- Born: 14 September 1876 Dumfries
- Died: 5 January 1957 (aged 80) Dumfries
- Education: Dumfries Academy; Crystal Palace School of Art; Glasgow School of Art;
- Known for: Painting

= Christian Jane Fergusson =

Scottish painter (1876–1957)

Christian Jane Fergusson, née Stark, (14 September 1876 – 5 January 1957), was a Scottish painter, who was associated with the Glasgow School and known for her landscape and still life works.

==Biography==
Fergusson, who sometimes signed her work as Chris J Fergusson, was born in Dumfries, one of five children of James Stark, a solicitor, and his wife Agnes Waugh Drape. She attended school at the Dumfries Academy before travelling in Europe where she visited France, Germany, Belgium and the Netherlands. When she returned to Britain, Fergusson studied at the Crystal Palace School of Art in London. From about 1900 to 1906 Fergusson attended the Glasgow School of Art, first as a student and then as a tutor. She was awarded one of the first Diplomas awarded at the School of Art. She also taught for a year between 1905 and 1906 on secondment at Kirkcudbright Academy and then as Principal Teacher of Art at the Glasgow High School for Girls. Later, sho would also teach at the Benedictine Convent School in Dumfries.

As well as painting, Fergusson produced metalwork and tapestry pieces and came to be regarded as one of the group, later, known as the Glasgow Girls. She was also active in the Suffragette movement. Whilst studying at Glasgow she became engaged to David Fergusson, a young solicitor, whom she married in 1908. The couple settled in Maxwelltown where they began to raise a family. The family home was decorated in Art Nouveau style by Fergusson.

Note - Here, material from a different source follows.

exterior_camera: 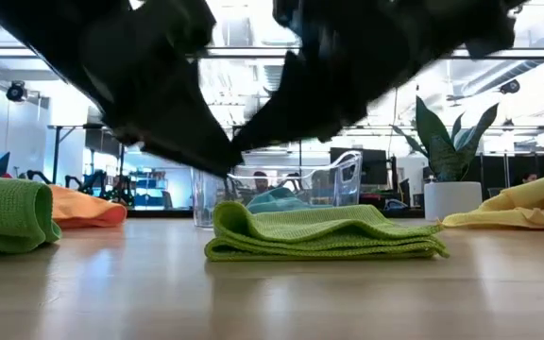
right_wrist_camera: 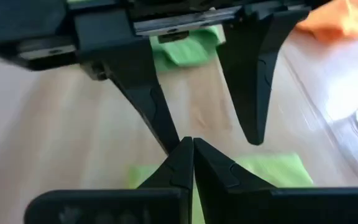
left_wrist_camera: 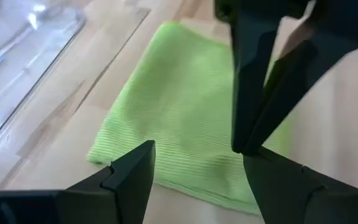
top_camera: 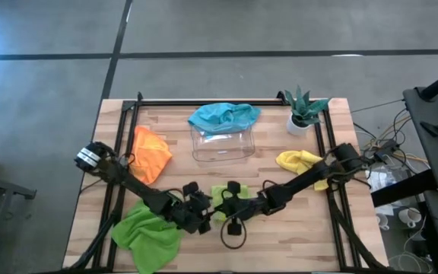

Throughout the 1920s and 1930s Fergusson travelled widely in Scotland and painted several views of the Isle of Arran, the East Neuk of Fife and of St. Abbs in Berwickshire which are considered among her best works. In 1922, a year after the birth of her third child, Fergusson was among the co-founders, along with Jessie M. King, E.A. Taylor and E.A. Hornel of the Dumfries and Galloway Fine Art Society, which in its early years, exhibited work by many distinguished Scottish artists. In 1928 Fergusson was elected to the Society of Scottish Artists. Fergusson won the Lauder Award from the Glasgow Society of Lady Artists three times, in 1933, 1938 and in 1954. An exhibition of some 116 paintings by Fergusson was held in Dumfries in 1952 and a retrospective exhibition of her work was held in the same town in 1957. Two works by Fergusson, Salutation Inn, Dumfries and The Brig-end of Dumfries hang in the Dumfries Council Chamber Room.